52 Há, assim, que responder à quarta questão que o ponto 1 do artigo 6._ da convenção deve ser interpretado no sentido de que um requerido domiciliado no território de um Estado contratante não pode ser demandado noutro Estado contratante num tribunal chamado a conhecer de um pedido dirigido contra um co-demandado domiciliado fora do território de qualquer Estado contratante, com o fundamento de que o litígio apresenta carácter indivisível, e não apenas conexo.
Quanto às despesas
53 As despesas efectuadas pelos Governos francês e alemão e pela Comissão, que apresentaram observações ao Tribunal, não são reembolsáveis.
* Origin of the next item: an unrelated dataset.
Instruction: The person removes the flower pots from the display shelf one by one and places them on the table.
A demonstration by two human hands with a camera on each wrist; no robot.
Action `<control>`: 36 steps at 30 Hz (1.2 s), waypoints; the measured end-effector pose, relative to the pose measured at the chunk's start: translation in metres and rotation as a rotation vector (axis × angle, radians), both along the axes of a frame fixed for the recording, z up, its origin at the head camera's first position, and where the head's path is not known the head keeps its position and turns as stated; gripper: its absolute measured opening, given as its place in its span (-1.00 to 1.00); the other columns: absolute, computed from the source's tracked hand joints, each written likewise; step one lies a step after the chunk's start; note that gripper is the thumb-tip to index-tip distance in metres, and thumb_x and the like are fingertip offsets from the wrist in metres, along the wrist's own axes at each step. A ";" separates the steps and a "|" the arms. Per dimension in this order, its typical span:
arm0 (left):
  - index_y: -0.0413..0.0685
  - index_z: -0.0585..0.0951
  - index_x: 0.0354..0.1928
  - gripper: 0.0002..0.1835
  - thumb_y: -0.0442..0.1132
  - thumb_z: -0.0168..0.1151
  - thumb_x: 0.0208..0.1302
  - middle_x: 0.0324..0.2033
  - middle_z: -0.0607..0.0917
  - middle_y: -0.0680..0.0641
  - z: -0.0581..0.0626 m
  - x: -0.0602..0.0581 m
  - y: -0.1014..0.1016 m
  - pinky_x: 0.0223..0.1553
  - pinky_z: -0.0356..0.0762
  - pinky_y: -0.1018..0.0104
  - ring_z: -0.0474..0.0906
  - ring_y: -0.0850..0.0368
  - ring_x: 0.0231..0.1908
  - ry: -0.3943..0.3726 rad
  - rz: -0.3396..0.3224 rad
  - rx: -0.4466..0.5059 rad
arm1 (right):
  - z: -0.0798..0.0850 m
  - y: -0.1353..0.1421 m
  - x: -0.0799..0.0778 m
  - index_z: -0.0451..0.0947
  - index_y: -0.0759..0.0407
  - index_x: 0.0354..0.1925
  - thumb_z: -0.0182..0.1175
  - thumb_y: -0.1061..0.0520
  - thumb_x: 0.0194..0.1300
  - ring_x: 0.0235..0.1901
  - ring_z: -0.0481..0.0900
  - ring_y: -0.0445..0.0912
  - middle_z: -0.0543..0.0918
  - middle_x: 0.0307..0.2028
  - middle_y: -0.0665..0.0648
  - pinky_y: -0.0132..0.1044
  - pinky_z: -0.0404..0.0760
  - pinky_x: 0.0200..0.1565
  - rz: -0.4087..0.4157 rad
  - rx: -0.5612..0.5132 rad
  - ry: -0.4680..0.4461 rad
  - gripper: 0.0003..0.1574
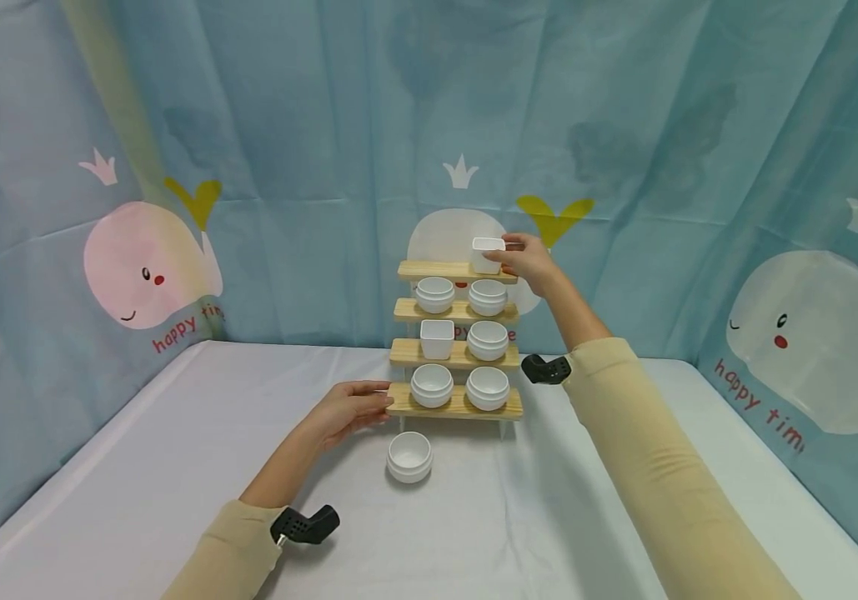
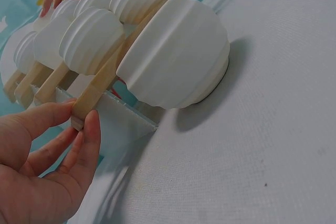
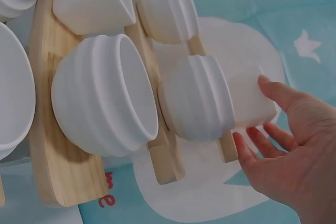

Revestindo o processo, quanto às partes na causa principal, a natureza de incidente suscitado perante o órgão jurisdicional nacional, compete a este decidir quanto às despesas.
Pelos fundamentos expostos,
O TRIBUNAL DE JUSTIÇA
(Terceira Secção),
pronunciando-se sobre as questões submetidas pela Cour de cassation, por acórdão de 28 de Janeiro de 1997, declara:
54 A acção através da qual o destinatário de mercadorias reconhecidas avariadas na sequência de um transporte marítimo e seguidamente terrestre, ou o seu segurador sub-rogado nos seus direitos por o ter indemnizado, reclama a reparação do seu prejuízo, fundando-se no conhecimento de carga que cobre o transporte marítimo não à pessoa que emitiu esse documento - no seu próprio papel timbrado -, mas à pessoa que o demandante considera ser o real transportador marítimo, não se insere na matéria contratual, na acepção do ponto 1 do artigo 5._ da convenção de 27 de Setembro de 1968 relativa à competência judiciária e à execução de decisões em matéria civil e comercial, com a redacção que lhe foi dada pela Convenção de 9 de Outubro de 1978 relativa à adesão do Reino da Dinamarca, da Irlanda e do Reino Unido da Grã-Bretanha e da Irlanda do Norte, pela Convenção de 25 de Outubro de 1982 relativa à adesão da República Helénica e pela Convenção de 26 de Maio de 1989 relativa à adesão do Reino de Espanha e da República Portuguesa, mas sim na matéria extracontratual na acepção do ponto 3 do artigo 5._ da referida convenção.
55 O lugar em que o destinatário de mercadorias, após a execução do transporte marítimo e seguidamente do transporte terrestre final, mais não fez do que verificar as avarias das mercadorias que lhe foram entregues não pode servir para a determinação do «lugar onde ocorreu o facto danoso» na acepção do ponto 3 do artigo 5._ da convenção de 27 de Setembro de 1968, como foi interpretado pelo Tribunal de Justiça.
56 O ponto 1 do artigo 6._ da convenção de 27 de Setembro de 1968 deve ser interpretado no sentido de que um requerido domiciliado no território de um Estado contratante não pode ser demandado noutro Estado contratante num tribunal chamado a conhecer de um pedido dirigido contra um co-demandado domiciliado fora do território de qualquer Estado contratante, com o fundamento de que o litígio apresenta carácter indivisível, e não apenas conexo.